Which calculation method: FIFO or LIFO?
The devil of calculating profits lies in the detail. If crypto assets are acquired at different times, the decisive factor in the event of a sale or exchange is which of these “tranches” is sold or exchanged.
If the sold crypto assets cannot be assigned, the so-called FIFO method (first-in-first-out) is used in Austria. The oldest crypto assets are considered to be sold first. If you bought 0.3 Bitcoin in January and another 0.2 Bitcoin in February and then sells part of it again in April (e.g. 0.15 Bitcoin), the sales proceeds are reduced by the proportionate acquisition costs of the January tranche .
Natalie Enzinger, tax advisor
The LIFO method (last-in-first-out) still offered by some tax software, however, suggests that the coins bought last will be the first to be sold again, which can also be useful depending on the market cycle. According to Enzinger, however, this method is not considered permissible by Austrian tax authorities.
How are crypto assets given away for taxation?

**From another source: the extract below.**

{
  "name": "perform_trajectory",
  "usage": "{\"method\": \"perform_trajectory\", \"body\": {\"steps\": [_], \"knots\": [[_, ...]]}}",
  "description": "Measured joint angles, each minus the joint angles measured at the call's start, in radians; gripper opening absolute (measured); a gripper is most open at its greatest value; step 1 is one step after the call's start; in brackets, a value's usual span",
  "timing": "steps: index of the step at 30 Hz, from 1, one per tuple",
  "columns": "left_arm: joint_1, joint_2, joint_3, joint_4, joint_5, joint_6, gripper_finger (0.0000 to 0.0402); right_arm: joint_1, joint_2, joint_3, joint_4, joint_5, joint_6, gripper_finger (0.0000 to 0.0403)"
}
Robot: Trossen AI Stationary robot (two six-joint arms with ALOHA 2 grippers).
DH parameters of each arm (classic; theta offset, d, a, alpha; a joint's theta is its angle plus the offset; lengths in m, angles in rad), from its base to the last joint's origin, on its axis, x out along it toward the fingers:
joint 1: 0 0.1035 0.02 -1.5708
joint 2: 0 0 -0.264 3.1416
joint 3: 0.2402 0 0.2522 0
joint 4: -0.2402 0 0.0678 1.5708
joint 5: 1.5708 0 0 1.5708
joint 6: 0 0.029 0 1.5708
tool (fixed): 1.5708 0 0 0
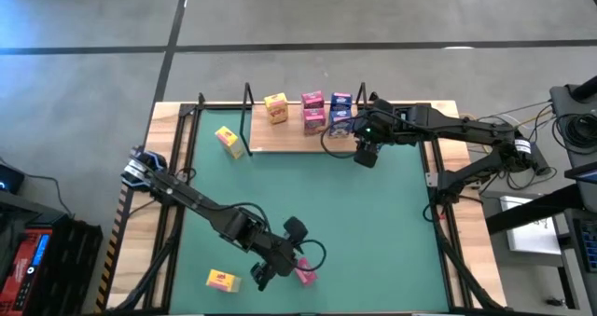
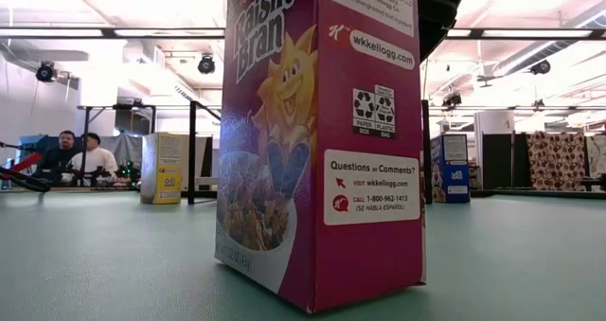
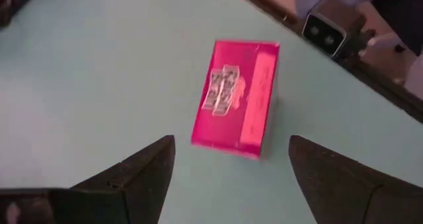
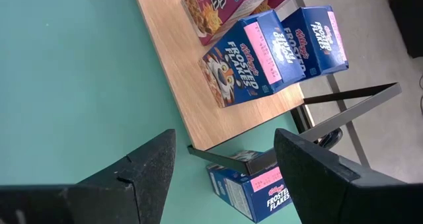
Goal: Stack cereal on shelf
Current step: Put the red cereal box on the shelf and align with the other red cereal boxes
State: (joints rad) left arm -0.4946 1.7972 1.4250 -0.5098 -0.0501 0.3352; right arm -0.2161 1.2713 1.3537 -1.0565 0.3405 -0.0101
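Glossy pink cardboard box (image 3: 236, 95) stands upright — both pincers, left (image 3: 228, 174) and right (image 4: 225, 168), spread apart.

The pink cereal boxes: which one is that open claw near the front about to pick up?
The pink box standing alone on the green table's front edge, right by the left tool. The other two pink boxes are already on the wooden shelf at the back.

A tall pink cereal box (image 2: 317, 141) stands upright on the green table (image 2: 104, 264), very close to the camera. Far behind it stand a yellow box (image 2: 163, 168) and a blue box (image 2: 449, 168). Two people (image 2: 76, 155) sit at the back on the left.
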Motion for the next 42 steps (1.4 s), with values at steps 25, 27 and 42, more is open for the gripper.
{"method": "perform_trajectory", "body": {"steps": [25,27,42], "knots": [[0.043,0.077,0.0,0.137,0.147,0.132,0.0286,0.0,0.0,0.0,0.0,0.0,0.001,0.0244],[0.049,0.096,0.0,0.132,0.168,0.13,0.0286,0.0,0.0,0.0,0.0,0.0,0.001,0.0244],[0.069,0.115,0.0,0.113,0.199,0.099,0.0232,0.0,0.0,0.0,0.0,0.0,0.0,0.0244]]}}
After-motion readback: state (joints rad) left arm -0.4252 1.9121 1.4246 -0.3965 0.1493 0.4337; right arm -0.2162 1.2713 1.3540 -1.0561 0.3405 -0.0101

If crypto assets are given away, according to Enzinger, the decisive factor is not the value when the gift is handed over, but at the time of purchase. The date on which the cryptocurrency was originally purchased also determines whether any increase in value must be taxed by the recipient. If the crypto gift is sold before the 1-year period after the original purchase has expired, tax must be paid on the increase in value. If you sell after this year, the profit is tax-free.
It should also be taken into account that there is an obligation to report gifts in the tax return if a certain amount is exceeded. Between relatives this amounts to over 50,000 within one year, between other persons to over 15,000 within 5 years. In this calculation, however, the value at the time of gift delivery must be taken into account.
How about staking and lending?
Those who make their coins available to the network or a validator (staking) receive reward coins for this time. “Each staking activity has to be assessed individually, as different income levels can be available depending on the structure. In most cases, staking is taxable as part of other income. When the coins are received, they must be converted into euros, ”says Enzinger.
The whole thing is not legally clarified, as is the relatively new DeFi area (decentralized finance), where coins are lent against interest in the same crypto currency (lending). Airdrops that you get without any personal contribution should, however, be tax-free.
Argue conclusively
“In truth, you have to look at every source of income in the crypto space in detail. This is extremely time-consuming and requires specific expert know-how, ”explains Enzinger. It is therefore advisable to consult tax advisors who specialize in the taxation of crypto assets. If you can argue conclusively with professional help at the tax office how you have calculated your income in the portfolio, that is definitely an advantage. Unpleasant surprises could be avoided.